- [About this task]:
Below this sentence is a listing; return exactly its lines from the one with "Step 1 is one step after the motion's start" to the one with "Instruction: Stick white", both kept, and nothing more.

- [Information shown]:
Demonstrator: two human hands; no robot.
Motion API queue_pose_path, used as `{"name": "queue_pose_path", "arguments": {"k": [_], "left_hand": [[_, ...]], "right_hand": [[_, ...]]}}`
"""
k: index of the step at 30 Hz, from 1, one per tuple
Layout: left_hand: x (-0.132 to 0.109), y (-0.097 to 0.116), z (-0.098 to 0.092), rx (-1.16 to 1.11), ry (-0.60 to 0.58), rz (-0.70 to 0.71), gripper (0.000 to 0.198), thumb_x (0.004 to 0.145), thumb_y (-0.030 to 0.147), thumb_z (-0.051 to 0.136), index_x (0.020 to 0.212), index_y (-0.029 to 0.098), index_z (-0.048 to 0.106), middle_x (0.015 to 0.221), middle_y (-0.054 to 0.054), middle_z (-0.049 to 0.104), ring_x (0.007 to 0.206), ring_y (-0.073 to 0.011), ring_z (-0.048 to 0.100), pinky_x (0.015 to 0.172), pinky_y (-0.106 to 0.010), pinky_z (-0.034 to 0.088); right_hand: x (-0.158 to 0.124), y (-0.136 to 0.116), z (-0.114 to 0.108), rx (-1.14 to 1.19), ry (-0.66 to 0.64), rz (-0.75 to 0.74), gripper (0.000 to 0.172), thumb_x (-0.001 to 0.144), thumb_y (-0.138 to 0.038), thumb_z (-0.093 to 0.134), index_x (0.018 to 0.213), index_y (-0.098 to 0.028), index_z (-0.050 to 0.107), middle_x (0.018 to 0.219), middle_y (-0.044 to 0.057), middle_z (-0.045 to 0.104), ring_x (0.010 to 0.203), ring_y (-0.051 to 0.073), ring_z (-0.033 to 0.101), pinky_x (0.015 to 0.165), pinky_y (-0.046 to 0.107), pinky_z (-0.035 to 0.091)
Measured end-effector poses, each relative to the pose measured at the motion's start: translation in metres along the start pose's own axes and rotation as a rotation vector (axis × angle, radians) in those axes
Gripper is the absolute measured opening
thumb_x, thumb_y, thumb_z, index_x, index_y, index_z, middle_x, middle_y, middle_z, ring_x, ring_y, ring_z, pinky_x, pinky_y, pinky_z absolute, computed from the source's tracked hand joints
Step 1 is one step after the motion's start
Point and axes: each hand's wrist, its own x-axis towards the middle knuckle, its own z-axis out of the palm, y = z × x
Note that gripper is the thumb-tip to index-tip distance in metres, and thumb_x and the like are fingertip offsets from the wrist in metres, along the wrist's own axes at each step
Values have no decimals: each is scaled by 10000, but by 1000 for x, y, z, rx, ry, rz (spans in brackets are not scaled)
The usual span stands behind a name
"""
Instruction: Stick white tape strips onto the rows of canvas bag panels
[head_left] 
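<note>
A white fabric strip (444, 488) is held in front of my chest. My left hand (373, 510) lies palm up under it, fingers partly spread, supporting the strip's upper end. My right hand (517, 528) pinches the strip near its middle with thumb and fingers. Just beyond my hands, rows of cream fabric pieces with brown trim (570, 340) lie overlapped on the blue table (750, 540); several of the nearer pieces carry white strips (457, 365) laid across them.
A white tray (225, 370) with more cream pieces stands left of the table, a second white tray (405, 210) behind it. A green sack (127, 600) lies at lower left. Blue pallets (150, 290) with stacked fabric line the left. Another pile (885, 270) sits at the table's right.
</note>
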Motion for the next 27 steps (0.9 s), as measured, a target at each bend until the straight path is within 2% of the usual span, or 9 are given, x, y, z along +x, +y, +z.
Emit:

- [Exercise result]:
Step 1 is one step after the motion's start
Point and axes: each hand's wrist, its own x-axis towards the middle knuckle, its own z-axis out of the palm, y = z × x
Note that gripper is the thumb-tip to index-tip distance in metres, and thumb_x and the like are fingertip offsets from the wrist in metres, along the wrist's own axes at each step
Values have no decimals: each is scaled by 10000, but by 1000 for x, y, z, rx, ry, rz (spans in brackets are not scaled)
The usual span stands behind a name
"""
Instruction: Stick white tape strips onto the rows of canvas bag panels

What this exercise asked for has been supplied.